An exact reprint of the listing is required, with no pictures included.

==== Information provided

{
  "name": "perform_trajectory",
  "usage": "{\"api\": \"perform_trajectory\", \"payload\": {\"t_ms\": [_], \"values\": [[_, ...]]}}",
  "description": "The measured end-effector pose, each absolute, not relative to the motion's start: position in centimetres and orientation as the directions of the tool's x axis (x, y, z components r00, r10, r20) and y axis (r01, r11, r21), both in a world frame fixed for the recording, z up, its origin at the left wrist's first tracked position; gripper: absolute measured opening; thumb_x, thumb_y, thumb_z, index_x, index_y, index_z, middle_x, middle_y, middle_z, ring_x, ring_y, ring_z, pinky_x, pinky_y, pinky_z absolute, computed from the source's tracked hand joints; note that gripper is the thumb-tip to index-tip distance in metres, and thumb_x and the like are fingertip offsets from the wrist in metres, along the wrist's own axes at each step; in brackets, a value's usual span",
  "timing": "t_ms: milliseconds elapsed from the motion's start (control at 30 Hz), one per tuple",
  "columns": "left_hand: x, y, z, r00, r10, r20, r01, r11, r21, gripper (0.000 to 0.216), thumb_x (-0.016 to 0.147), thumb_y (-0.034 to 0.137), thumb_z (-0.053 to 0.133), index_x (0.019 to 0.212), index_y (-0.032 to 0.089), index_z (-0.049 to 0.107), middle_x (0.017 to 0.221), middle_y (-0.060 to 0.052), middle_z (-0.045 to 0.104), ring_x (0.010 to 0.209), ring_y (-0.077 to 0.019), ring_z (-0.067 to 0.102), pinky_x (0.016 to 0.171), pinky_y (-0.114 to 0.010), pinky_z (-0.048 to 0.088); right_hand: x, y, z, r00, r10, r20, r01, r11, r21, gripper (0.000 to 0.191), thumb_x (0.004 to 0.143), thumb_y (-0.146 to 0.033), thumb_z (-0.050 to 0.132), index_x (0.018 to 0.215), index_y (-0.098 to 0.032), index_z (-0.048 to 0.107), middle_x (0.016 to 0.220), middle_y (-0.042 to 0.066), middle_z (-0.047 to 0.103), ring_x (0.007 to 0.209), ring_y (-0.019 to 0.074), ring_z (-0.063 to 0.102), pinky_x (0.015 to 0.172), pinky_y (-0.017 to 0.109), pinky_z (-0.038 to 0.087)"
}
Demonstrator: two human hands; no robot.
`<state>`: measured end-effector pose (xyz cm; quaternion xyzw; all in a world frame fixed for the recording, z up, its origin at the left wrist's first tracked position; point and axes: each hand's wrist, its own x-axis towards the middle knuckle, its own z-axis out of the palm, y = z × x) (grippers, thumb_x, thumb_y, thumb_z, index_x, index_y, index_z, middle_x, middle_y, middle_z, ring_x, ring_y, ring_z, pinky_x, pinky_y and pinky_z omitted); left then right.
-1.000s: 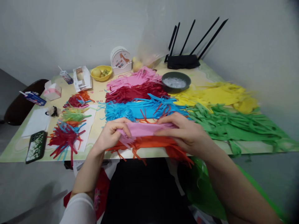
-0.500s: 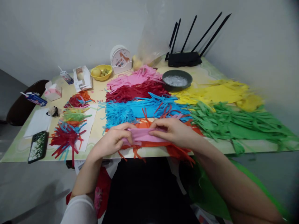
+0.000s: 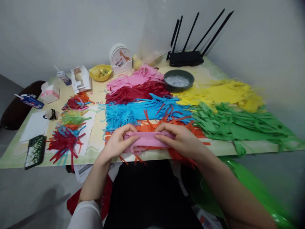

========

§ **Solution to the problem**
{
  "name": "perform_trajectory",
  "usage": "{\"api\": \"perform_trajectory\", \"payload\": {\"t_ms\": [_], \"values\": [[_, ...]]}}",
  "description": "The measured end-effector pose, each absolute, not relative to the motion's start: position in centimetres and orientation as the directions of the tool's x axis (x, y, z components r00, r10, r20) and y axis (r01, r11, r21), both in a world frame fixed for the recording, z up, its origin at the left wrist's first tracked position; gripper: absolute measured opening; thumb_x, thumb_y, thumb_z, index_x, index_y, index_z, middle_x, middle_y, middle_z, ring_x, ring_y, ring_z, pinky_x, pinky_y, pinky_z absolute, computed from the source's tracked hand joints; note that gripper is the thumb-tip to index-tip distance in metres, and thumb_x and the like are fingertip offsets from the wrist in metres, along the wrist's own axes at each step; in brackets, a value's usual span",
  "timing": "t_ms: milliseconds elapsed from the motion's start (control at 30 Hz), one per tuple",
  "columns": "left_hand: x, y, z, r00, r10, r20, r01, r11, r21, gripper (0.000 to 0.216), thumb_x (-0.016 to 0.147), thumb_y (-0.034 to 0.137), thumb_z (-0.053 to 0.133), index_x (0.019 to 0.212), index_y (-0.032 to 0.089), index_z (-0.049 to 0.107), middle_x (0.017 to 0.221), middle_y (-0.060 to 0.052), middle_z (-0.045 to 0.104), ring_x (0.010 to 0.209), ring_y (-0.077 to 0.019), ring_z (-0.067 to 0.102), pinky_x (0.016 to 0.171), pinky_y (-0.114 to 0.010), pinky_z (-0.048 to 0.088); right_hand: x, y, z, r00, r10, r20, r01, r11, r21, gripper (0.000 to 0.191), thumb_x (0.004 to 0.143), thumb_y (-0.146 to 0.033), thumb_z (-0.050 to 0.132), index_x (0.018 to 0.215), index_y (-0.098 to 0.032), index_z (-0.048 to 0.107), middle_x (0.016 to 0.220), middle_y (-0.042 to 0.066), middle_z (-0.047 to 0.103), ring_x (0.007 to 0.209), ring_y (-0.019 to 0.074), ring_z (-0.063 to 0.102), pinky_x (0.015 to 0.172), pinky_y (-0.017 to 0.109), pinky_z (-0.038 to 0.087)"
}
Demonstrator: two human hands; no robot.
`<state>`: measured end-effector pose (xyz cm; quaternion xyzw; all in a world frame fixed for the recording, z up, its origin at the left wrist's first tracked position; point and axes: each hand's wrist, its own x-axis towards the middle knuckle, its own z-axis out of the palm, y = z × x) (grippers, thumb_x, thumb_y, thumb_z, index_x, index_y, index_z, middle_x, middle_y, middle_z, ring_x, ring_y, ring_z, pinky_x, pinky_y and pinky_z omitted); left then right.
-1.000s: 
-0.500s: 
+0.000s: 

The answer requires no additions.